Try it — Within the entries below, please return exactly the lines from the one with "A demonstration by" through the one with "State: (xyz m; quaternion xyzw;", leaving out any pictures.

START Exercise material

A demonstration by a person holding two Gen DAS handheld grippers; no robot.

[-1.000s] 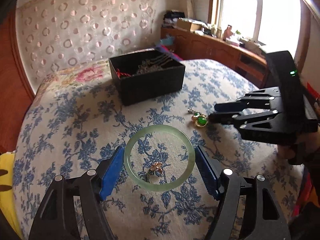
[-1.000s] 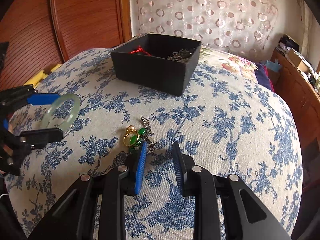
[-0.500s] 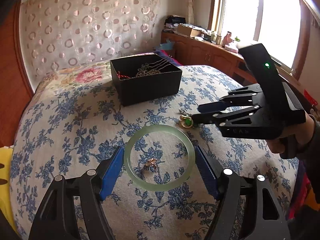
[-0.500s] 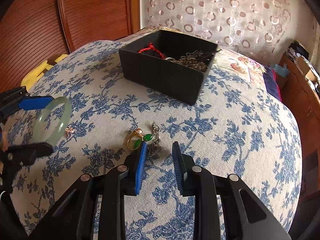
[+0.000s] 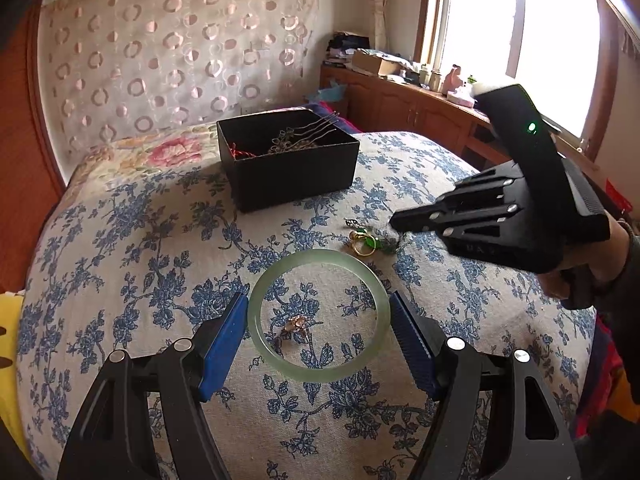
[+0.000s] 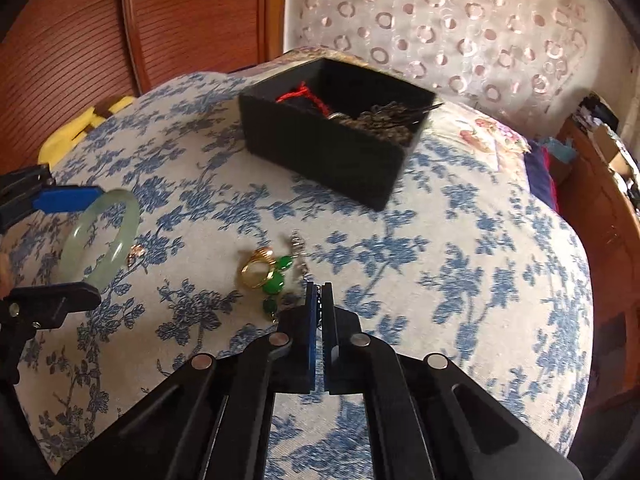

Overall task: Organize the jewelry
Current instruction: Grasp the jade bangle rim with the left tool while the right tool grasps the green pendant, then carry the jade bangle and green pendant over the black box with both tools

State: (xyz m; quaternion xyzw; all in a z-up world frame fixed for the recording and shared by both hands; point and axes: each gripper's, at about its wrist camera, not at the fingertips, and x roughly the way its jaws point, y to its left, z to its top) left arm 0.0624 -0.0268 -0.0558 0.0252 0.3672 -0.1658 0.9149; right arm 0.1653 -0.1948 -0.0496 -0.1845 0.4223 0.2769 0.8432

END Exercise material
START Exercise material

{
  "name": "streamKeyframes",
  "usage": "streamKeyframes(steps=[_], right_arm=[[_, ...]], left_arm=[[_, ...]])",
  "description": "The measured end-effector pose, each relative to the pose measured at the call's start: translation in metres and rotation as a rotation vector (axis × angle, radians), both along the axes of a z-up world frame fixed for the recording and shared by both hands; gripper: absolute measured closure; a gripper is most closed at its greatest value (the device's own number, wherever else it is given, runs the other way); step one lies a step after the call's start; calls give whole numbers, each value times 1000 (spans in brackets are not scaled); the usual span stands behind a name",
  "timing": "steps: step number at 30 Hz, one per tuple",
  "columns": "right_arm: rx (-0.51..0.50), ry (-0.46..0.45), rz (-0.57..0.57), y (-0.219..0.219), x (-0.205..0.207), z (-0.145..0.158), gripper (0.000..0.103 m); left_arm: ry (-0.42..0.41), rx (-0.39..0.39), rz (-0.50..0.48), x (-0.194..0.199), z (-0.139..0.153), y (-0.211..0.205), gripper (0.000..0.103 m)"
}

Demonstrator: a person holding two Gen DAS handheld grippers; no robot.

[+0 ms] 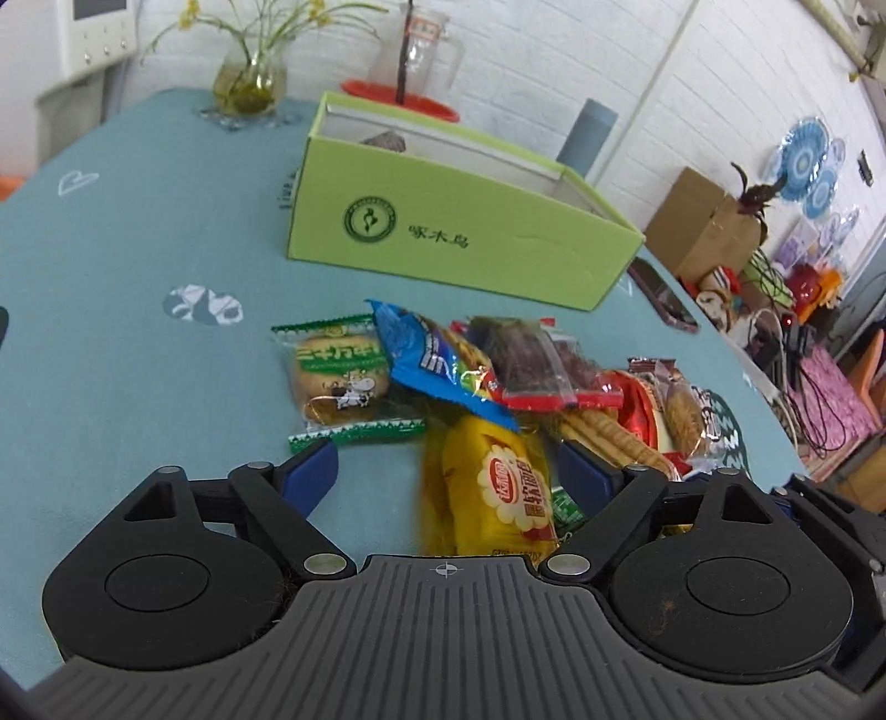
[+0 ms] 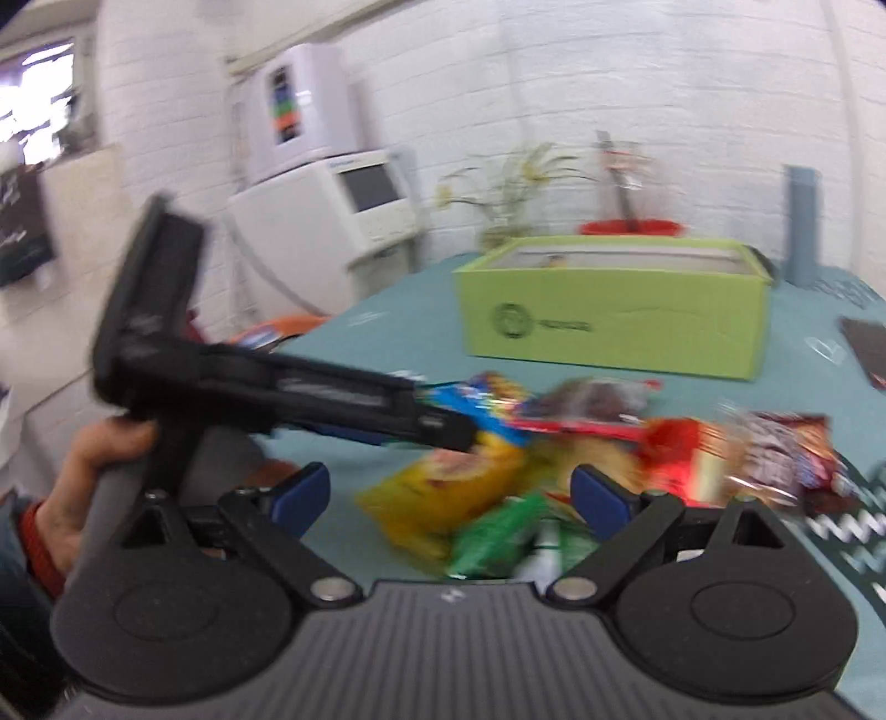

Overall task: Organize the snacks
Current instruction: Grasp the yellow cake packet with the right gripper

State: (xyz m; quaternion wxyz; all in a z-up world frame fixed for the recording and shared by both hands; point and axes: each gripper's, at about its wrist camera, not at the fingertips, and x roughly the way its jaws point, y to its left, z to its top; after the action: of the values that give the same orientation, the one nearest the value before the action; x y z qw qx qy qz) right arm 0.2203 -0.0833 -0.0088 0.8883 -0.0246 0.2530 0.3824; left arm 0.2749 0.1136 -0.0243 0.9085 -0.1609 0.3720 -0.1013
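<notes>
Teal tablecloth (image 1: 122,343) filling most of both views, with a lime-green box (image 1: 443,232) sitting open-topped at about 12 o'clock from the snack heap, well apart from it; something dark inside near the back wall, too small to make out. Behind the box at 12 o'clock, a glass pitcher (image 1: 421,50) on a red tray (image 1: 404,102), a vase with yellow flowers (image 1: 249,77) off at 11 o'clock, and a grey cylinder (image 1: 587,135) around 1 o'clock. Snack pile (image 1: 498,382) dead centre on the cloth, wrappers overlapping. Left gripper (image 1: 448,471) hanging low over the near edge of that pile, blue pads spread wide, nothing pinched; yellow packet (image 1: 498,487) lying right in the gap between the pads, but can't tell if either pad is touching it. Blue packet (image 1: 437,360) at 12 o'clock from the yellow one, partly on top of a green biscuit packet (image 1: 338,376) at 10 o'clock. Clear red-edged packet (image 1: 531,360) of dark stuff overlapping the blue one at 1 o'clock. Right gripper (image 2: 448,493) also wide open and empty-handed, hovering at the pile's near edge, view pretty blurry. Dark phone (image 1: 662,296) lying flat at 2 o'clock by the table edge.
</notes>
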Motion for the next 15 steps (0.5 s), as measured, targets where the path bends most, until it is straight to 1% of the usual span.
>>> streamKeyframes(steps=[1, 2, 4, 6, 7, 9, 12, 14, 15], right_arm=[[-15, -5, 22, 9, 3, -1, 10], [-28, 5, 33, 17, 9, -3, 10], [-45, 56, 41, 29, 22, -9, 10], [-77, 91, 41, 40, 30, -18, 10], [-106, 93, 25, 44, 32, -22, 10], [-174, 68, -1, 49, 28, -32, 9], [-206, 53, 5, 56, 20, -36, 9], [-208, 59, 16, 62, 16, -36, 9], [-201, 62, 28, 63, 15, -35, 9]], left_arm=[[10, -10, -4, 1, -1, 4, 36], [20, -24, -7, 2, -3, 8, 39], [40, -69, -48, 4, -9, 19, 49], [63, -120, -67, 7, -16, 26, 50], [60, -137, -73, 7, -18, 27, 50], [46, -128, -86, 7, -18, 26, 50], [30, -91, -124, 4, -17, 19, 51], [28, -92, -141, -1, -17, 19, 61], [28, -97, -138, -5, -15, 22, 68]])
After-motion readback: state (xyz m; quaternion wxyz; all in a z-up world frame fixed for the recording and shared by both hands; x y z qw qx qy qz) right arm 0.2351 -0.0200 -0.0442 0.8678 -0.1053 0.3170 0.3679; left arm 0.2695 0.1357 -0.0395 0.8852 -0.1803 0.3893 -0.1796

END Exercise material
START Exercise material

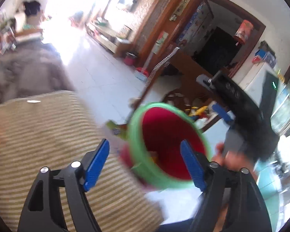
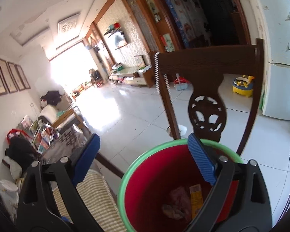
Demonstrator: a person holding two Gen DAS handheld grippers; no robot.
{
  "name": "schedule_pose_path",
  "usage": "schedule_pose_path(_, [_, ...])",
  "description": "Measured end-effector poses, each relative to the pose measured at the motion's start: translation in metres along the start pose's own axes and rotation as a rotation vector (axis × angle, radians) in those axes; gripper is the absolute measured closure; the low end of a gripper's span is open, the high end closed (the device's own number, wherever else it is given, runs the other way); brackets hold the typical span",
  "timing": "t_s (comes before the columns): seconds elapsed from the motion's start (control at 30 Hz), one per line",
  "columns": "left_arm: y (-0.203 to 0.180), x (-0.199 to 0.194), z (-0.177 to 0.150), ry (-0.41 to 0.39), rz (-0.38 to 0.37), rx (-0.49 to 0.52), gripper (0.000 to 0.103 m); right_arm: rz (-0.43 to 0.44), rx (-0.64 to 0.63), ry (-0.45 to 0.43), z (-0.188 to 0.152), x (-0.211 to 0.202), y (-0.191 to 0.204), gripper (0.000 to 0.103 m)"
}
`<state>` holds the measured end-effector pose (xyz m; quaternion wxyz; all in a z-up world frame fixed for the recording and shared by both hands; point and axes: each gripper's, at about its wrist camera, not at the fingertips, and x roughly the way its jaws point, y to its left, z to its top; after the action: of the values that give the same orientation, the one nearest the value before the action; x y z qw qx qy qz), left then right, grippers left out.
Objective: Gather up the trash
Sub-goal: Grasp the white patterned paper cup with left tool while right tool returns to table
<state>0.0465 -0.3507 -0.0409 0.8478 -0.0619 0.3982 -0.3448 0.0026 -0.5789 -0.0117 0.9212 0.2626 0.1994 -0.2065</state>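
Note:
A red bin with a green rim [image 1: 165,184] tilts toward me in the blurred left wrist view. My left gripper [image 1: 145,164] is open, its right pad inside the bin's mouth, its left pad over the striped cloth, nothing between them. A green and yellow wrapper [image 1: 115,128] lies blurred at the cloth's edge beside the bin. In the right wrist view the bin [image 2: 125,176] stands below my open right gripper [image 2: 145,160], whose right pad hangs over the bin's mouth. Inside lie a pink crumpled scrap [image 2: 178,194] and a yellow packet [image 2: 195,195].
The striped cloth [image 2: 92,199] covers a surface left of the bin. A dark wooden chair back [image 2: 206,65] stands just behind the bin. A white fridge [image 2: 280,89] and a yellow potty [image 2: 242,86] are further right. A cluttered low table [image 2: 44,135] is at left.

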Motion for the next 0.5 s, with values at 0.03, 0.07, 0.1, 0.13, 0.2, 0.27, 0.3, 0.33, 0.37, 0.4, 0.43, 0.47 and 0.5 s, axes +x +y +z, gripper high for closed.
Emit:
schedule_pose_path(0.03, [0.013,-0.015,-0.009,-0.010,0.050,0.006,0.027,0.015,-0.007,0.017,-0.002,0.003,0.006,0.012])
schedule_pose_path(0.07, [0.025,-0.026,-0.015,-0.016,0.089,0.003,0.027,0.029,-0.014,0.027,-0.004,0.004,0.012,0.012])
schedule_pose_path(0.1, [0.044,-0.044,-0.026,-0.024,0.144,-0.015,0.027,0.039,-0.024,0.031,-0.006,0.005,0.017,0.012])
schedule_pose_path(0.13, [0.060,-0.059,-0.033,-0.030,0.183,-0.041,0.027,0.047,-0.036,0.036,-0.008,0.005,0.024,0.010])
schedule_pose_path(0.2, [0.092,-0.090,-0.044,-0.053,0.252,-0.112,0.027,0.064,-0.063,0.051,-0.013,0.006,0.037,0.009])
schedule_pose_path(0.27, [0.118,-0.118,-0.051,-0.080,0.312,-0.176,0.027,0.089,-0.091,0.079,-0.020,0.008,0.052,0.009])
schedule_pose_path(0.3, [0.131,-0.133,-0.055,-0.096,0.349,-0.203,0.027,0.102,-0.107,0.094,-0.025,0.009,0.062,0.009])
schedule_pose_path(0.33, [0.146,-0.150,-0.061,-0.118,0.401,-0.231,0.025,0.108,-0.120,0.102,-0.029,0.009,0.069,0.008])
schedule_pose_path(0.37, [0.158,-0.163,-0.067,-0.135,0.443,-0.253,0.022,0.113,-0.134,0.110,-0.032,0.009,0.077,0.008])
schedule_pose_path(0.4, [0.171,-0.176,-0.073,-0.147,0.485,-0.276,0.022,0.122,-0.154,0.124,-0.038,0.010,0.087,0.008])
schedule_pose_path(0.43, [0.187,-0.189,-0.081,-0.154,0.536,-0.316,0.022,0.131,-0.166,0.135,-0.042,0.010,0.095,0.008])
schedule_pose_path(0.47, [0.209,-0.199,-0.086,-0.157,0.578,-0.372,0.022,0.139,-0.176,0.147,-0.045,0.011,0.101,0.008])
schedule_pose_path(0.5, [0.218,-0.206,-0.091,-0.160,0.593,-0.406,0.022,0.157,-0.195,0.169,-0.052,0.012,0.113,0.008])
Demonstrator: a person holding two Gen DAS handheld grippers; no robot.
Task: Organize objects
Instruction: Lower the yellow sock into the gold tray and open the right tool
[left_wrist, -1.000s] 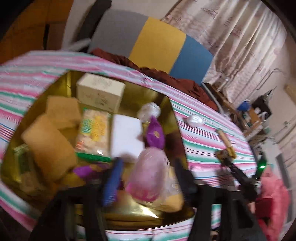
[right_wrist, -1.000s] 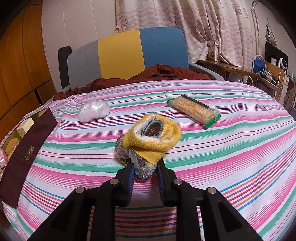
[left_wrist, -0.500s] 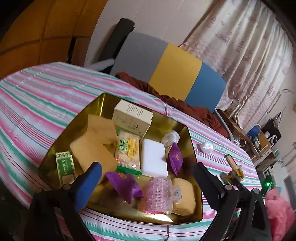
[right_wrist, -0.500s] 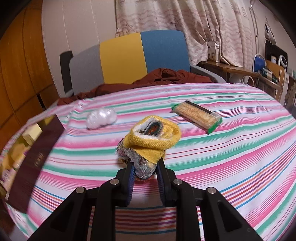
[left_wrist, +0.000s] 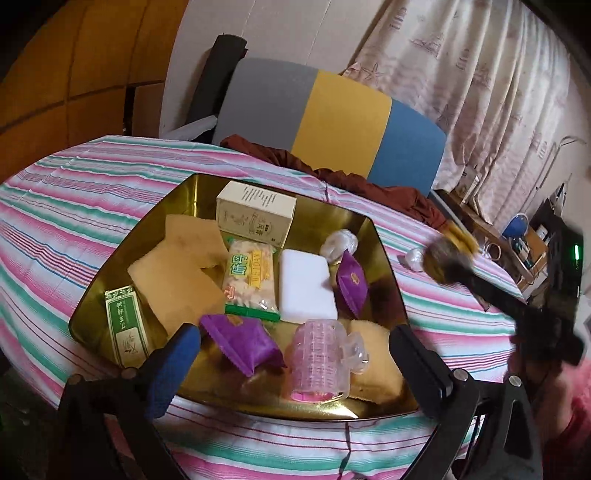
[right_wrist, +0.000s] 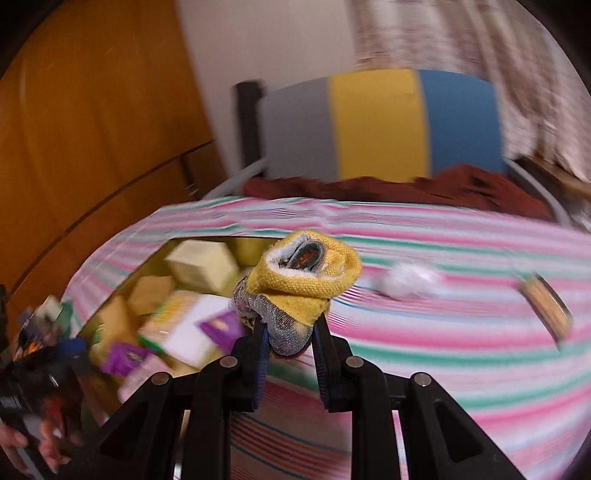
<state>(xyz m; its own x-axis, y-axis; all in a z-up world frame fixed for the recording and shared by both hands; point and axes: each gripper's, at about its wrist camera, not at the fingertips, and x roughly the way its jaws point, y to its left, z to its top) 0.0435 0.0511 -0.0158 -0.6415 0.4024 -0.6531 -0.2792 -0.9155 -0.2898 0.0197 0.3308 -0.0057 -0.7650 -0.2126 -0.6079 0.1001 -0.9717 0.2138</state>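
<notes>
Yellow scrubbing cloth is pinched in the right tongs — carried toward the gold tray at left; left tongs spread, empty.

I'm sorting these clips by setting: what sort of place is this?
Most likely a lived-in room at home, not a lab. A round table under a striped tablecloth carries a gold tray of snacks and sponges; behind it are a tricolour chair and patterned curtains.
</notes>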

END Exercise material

Answer space —
A demonstration by a person holding two Gen DAS handheld grippers; no robot.

[-1.000s] 
[-1.000s] 
[-0.500s] 
[-0.500s] 
[+0.000s] 
[+0.000s] 

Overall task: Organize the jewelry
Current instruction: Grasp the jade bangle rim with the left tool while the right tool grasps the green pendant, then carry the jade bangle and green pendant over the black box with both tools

State: (xyz m; quaternion xyzw; all in a z-up world frame fixed for the recording and shared by both hands; point and axes: each gripper's, at about its wrist camera, not at the fingertips, and x roughly the way its jaws point, y to its left, z to its top) left arm 0.0624 -0.0268 -0.0558 0.0252 0.3672 -0.1658 0.9149; right arm 0.1653 -0.1948 -0.0496 -0.1845 0.4223 0.2769 0.8432

Nothing further is needed for the answer.